When to Contact to your Doctor:
- You cannot bear weight on your knee.
- You have severe pain, even when not bearing weight.
- Your knee buckles, clicks, or locks.
- Your knee is deformed or misshapen.
- You have a fever, redness or warmth around the knee, or significant swelling.
- You have pain, swelling, numbness, tingling, or bluish discoloration in the calf below the sore knee.
- You still have pain after 3 days of home treatment
Knee Pain Causes:
In the simplest terms, a joint occurs wherever two bones come together. But that definition doesn't begin to convey the complexity of joints, which provide your body with flexibility, support and a wide range of motion.
You have four types of joints: fixed, pivot, ball-and-socket and hinge. Your knees are hinge joints, which, as the name suggests, work much like the hinge of a door, allowing the joint to move backward and forward. Your knees are the largest and heaviest hinge joints in your body. They're also the most complex. In addition to bending and straightening, they twist and rotate. This makes them especially vulnerable to damage, which is why they sustain more injuries on average than do other joints.
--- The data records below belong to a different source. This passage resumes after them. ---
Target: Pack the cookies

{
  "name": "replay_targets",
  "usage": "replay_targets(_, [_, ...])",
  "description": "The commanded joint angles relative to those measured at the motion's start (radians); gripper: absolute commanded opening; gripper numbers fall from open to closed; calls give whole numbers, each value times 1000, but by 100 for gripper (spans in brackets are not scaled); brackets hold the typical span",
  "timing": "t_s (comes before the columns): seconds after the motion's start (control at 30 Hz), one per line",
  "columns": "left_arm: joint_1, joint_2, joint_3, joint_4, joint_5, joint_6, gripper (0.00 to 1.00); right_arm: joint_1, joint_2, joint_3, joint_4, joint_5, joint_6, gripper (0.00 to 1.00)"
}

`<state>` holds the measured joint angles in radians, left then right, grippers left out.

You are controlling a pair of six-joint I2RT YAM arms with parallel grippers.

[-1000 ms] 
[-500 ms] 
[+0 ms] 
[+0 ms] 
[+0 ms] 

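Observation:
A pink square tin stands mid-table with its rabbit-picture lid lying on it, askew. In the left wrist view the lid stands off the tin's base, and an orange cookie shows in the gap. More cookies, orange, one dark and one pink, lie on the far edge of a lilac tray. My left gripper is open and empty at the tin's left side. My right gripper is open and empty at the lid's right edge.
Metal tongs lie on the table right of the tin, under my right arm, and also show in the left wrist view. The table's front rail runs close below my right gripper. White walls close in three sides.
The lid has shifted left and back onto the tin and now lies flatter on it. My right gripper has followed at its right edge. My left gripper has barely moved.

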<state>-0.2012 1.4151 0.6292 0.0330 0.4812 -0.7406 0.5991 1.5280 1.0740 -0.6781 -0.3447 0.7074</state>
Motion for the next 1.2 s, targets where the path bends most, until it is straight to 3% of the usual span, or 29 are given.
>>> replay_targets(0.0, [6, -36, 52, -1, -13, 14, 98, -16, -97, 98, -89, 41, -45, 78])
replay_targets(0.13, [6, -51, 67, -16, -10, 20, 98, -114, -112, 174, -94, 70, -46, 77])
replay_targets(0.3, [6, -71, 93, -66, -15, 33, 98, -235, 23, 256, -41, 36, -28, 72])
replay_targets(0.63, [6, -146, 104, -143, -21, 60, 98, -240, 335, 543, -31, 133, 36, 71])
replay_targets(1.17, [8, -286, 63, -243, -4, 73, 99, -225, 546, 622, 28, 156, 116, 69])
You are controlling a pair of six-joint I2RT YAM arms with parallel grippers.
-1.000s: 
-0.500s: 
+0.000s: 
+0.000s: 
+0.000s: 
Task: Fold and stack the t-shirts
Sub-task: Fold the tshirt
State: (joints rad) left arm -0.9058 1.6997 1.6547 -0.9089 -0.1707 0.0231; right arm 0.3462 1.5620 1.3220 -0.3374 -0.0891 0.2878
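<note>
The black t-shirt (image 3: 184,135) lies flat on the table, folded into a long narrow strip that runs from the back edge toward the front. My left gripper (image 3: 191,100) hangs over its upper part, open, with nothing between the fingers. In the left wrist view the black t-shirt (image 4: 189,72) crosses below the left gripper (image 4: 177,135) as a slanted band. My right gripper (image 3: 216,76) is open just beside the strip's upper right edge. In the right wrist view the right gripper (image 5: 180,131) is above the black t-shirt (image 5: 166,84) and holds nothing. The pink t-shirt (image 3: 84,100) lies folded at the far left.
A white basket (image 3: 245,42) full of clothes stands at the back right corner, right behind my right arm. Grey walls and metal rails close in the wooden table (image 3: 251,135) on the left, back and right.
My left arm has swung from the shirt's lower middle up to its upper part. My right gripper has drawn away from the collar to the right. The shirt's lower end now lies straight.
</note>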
A closer look at your knees:
Your knee joint is essentially four bones held together by ligaments. Your thighbone (femur) makes up the top part of the joint, and two lower leg bones, the tibia and the fibula, comprise the lower part. The fourth bone, the patella, slides in a groove on the end of the femur.
Ligaments are large bands of tissue that connect bones to one another. In the knee joint, four main ligaments link the femur to the tibia and help stabilize your knee as it moves through its arc of motion. These include the collateral ligaments along the inner (medial) and outer (lateral) sides of your knee and the anterior cruciate ligament (ACL) and posterior cruciate ligament (PCL), which cross each other as they stretch diagonally from the bottom of your thighbone to the top of your shinbone.
Other structures in your knee include:
- Tendons. These fibrous bands of tissue connect muscles to bones. Your knee has two important tendons, which make it possible for you to straighten or extend your leg: the quadriceps tendon, which connects the long quadriceps muscle on the front of your thigh to the patella, and the patellar tendon, which connects the patella to the tibia.
- Meniscus. This C-shaped cartilage, which curves around the inside and outside of your knee, cushions your knee joint.
- Bursae. A number of these fluid-filled sacs surround your knee. They help cushion your knee joint so that ligaments and tendons slide across it smoothly.
Normally, all of these structures work together smoothly. But injury and disease can disrupt this balance, resulting in pain, muscle weakness and decreased function.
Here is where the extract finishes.